What the exercise asks:
Only lines containing "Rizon" are wanted from the data below. Copy those lines.

***** The data

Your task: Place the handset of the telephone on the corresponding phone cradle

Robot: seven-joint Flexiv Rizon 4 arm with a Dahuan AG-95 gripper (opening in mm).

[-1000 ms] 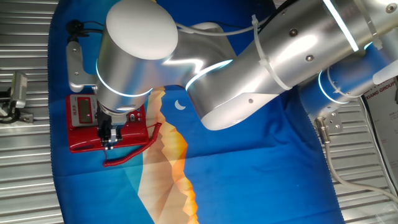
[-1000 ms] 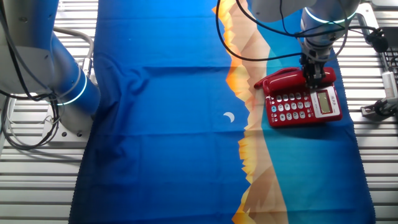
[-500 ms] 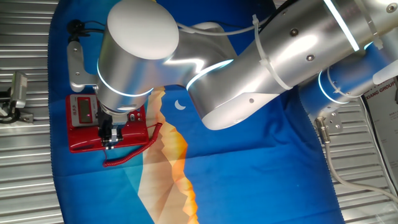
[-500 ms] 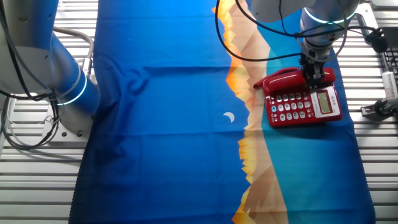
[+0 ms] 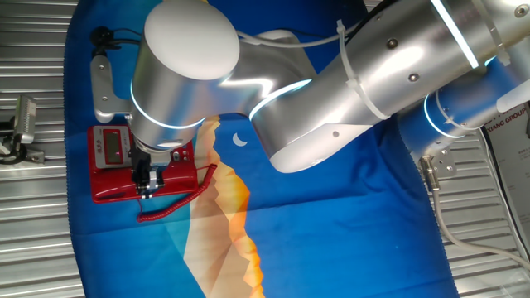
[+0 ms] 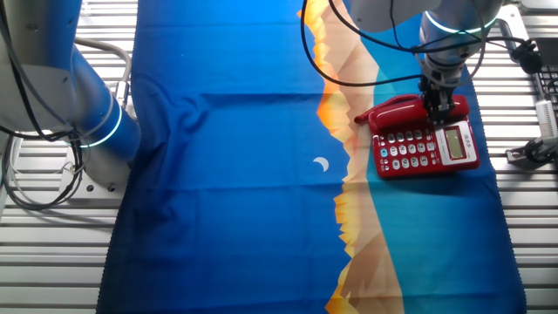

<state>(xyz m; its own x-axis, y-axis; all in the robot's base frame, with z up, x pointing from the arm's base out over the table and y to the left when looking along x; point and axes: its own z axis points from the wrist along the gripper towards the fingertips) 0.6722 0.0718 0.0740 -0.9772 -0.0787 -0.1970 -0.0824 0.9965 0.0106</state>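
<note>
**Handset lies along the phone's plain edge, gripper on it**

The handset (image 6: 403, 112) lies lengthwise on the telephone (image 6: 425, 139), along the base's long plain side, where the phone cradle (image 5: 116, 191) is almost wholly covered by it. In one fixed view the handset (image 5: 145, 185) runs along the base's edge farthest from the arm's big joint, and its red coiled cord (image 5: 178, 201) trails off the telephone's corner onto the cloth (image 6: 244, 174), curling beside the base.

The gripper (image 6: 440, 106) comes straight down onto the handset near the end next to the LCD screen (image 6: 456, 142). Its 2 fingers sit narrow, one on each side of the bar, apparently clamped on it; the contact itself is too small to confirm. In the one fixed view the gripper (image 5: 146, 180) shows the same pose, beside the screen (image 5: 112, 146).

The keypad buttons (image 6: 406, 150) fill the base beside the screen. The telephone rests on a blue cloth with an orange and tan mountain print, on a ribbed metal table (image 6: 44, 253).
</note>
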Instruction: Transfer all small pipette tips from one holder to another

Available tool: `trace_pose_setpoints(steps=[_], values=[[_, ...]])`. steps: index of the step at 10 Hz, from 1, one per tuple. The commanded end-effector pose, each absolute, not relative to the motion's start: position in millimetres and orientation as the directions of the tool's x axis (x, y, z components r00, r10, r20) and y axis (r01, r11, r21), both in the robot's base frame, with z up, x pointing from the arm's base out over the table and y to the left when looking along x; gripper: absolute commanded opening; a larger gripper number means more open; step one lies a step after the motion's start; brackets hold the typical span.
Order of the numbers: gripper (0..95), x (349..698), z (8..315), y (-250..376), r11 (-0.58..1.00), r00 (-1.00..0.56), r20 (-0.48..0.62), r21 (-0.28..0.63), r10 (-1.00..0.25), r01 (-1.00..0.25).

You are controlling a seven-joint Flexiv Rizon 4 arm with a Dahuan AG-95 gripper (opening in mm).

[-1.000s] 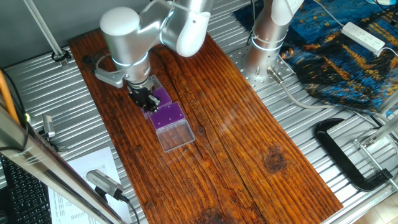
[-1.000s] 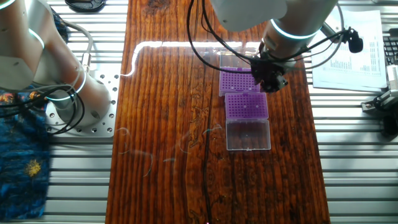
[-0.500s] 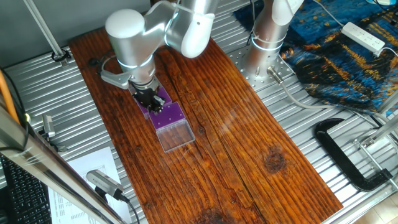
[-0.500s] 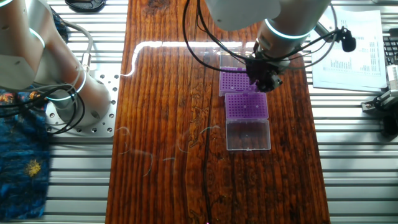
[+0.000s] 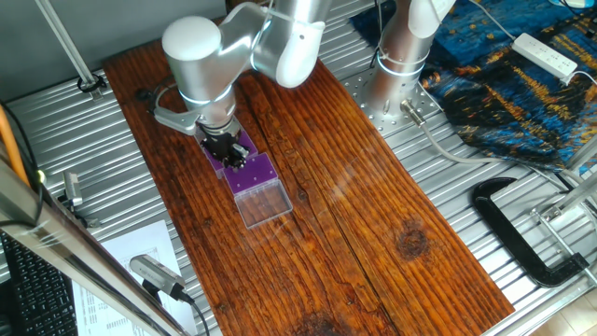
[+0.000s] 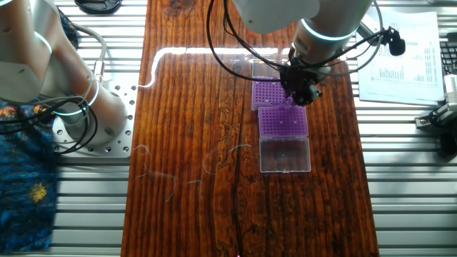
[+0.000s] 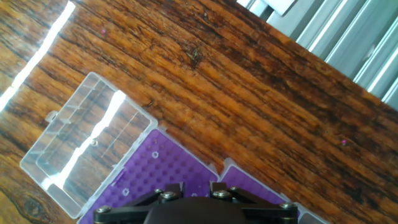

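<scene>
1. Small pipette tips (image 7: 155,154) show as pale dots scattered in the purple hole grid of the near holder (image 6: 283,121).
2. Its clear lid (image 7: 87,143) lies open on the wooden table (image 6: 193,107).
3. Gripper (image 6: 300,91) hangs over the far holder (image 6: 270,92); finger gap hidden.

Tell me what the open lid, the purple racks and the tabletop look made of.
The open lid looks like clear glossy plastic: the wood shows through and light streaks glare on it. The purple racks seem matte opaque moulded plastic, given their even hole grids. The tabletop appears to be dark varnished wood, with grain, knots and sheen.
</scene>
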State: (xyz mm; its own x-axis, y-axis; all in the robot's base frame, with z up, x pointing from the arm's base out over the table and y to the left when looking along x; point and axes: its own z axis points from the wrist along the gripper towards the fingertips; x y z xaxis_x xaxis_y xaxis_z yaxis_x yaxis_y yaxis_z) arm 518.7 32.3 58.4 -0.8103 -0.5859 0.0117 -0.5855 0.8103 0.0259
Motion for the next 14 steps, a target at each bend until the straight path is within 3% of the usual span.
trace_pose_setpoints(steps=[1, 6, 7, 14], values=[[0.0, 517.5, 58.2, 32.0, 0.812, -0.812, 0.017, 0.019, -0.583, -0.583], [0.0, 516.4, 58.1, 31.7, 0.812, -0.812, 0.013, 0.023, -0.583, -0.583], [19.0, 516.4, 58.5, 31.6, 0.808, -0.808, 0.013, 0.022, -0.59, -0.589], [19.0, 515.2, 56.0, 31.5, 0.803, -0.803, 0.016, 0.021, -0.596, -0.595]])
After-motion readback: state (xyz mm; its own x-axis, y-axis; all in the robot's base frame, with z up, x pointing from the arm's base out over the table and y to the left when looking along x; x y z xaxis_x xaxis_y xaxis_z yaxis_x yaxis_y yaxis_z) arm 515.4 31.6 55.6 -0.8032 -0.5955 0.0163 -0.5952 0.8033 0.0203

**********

Reply to the task:
Robot: seven-joint Flexiv Rizon 4 arm with a Dahuan AG-95 gripper (opening in mm).
You are controlling a seven-joint Flexiv Rizon 4 arm with a Dahuan AG-95 gripper (opening in mm).

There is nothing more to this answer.